We are God’s children, bought by the blood of Jesus who secured both our adoption into His kingdom and our inheritance of eternal life with Him. God is our Father, we are His daughters and sons – heirs in the Kingdom of God (Romans 8:14-17).

This gracious gift, our envelopment into the family of God, is no small thing. It changes, or it should change, everything about the way we interact with each other. 

If you love the Father, you also love those born into his family (1 John 5:1). There’s no room for favoritism (James 2:1-13), selfishness (Philippians 2:3-4), or isolation (Hebrews 10:25). We are called to love one another as Jesus has loved us – willing to lay aside all our own desires and sacrifice our lives for the good of others.

“I give you a new command: Love one another. Just as I have loved you, you are also to love one another. By this everyone will know that you are my disciples, if you love one another.”

– John 13:34-35

We are brothers and sisters, called to love one another deeply whether we like it or not. Do we think of this when we interact with fellow children of God? Do we ponder the implications of this truth when relationships within the church are difficult? Do we relate in a way that demonstrates God’s love to the watching world? 

As a concept, we may understand the need for deep siblinghood in the church. We may even practice it to an extent. I believe the church is proficient in promoting and encouraging siblinghood with those of the same sex. 

But do we practice saintly siblinghood when it comes to male and female relationships?

With sexual abuse, objectification, gossip, and “rulebooks” flying in our faces, it seems impossible for male and female friendships to thrive in the church. 

Some decide to avoid friendships with the opposite sex altogether. Better safe than sorry, they say.

Some decide to exploit and pursue boundaryless relationships. Better something rather than nothing, they say.
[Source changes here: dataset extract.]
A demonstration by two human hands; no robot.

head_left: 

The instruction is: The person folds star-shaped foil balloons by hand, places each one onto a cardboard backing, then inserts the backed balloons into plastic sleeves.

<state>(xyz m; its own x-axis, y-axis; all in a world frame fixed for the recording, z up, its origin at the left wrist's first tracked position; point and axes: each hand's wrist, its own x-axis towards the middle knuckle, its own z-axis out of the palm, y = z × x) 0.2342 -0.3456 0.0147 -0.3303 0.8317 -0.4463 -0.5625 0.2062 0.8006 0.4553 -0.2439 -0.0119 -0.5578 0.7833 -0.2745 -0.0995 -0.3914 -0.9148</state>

Yet we cannot avoid and we cannot exploit. 

Can we interact as brothers and sisters in a way that honors God and one another? 

We are tempted to believe all kinds of lies about the opposite sex, and we must address those lies and allow repentance to take place before we can move forward in godly siblinghood.

Women, do you believe your brothers to be more sinful than you, or more susceptible to lust? Do you believe all men have bad motivations when they talk to you? Do you believe all men are violent or prone to violence? Are there other lies you believe about men you need to repent of today?

Men, do you believe your sisters are more easily manipulated than you? Do you believe that all women are naturally temptresses? Do you believe that women are less intelligent or weaker than men? Are there other lies you believe about women you need to repent of today?

Brothers and sisters, we are not objects for each other’s self-gratification. We do not exist to fill voids, to meet needs, to provide ultimate comfort or satisfaction, or to fulfill our desires for attention. We do not exist to be used by one another but rather loved by one another. 

How do we love one another in a healthy, God-honoring way? What does the siblinghood of the saints look like practically?

We cannot take our cues from the world and give in to the objectification of men and women. If we do, we risk minimizing the family of God, damaging relationships with fellow believers, and tainting our witness to those who do not believe the gospel. 

We can look to Jesus’ life and draw some general conclusions from his interactions with women. To put it briefly, Jesus demonstrated love, care, protection, forgiveness, trust, and deep fellowship with women when He was on earth (Matthew 9:18-26, Mark 5:25-34, Luke 7:36-50, Luke 8:1-3, Luke 13:10-13, John 4:1-24, John 20:11-27). 

This kind of siblinghood is foreign to many of us, and there are numerous ways we need to grow in how we encourage deep friendships in the church. As a specific, practical encouragement, group settings should be the primary way we learn. I want to be clear that I believe it is unwise to advocate isolated, deep friendships between men and women who are not married. However, the church is a beautiful context for the siblinghood of the saints to flourish! Small groups, fellowship meals, Sunday morning conversations, and other group settings open up countless opportunities for men and women to practice deep friendships and fellowship with one another.

Surely we all must act with wisdom according to conscience in our relationships with the opposite sex. We ought to have nuance and balance. If we avoid one another, we give in to fear and distrust. If we exploit one another, we give in to selfishness and abuse. If we love one another as Jesus loved us, we demonstrate the magnificent gift of the family of God, and by this, we declare the reason for our love: it is by God alone. 

We must remember that we are family members, called to eternal togetherness. We must pursue the siblinghood of the saints if we want the world to know our God.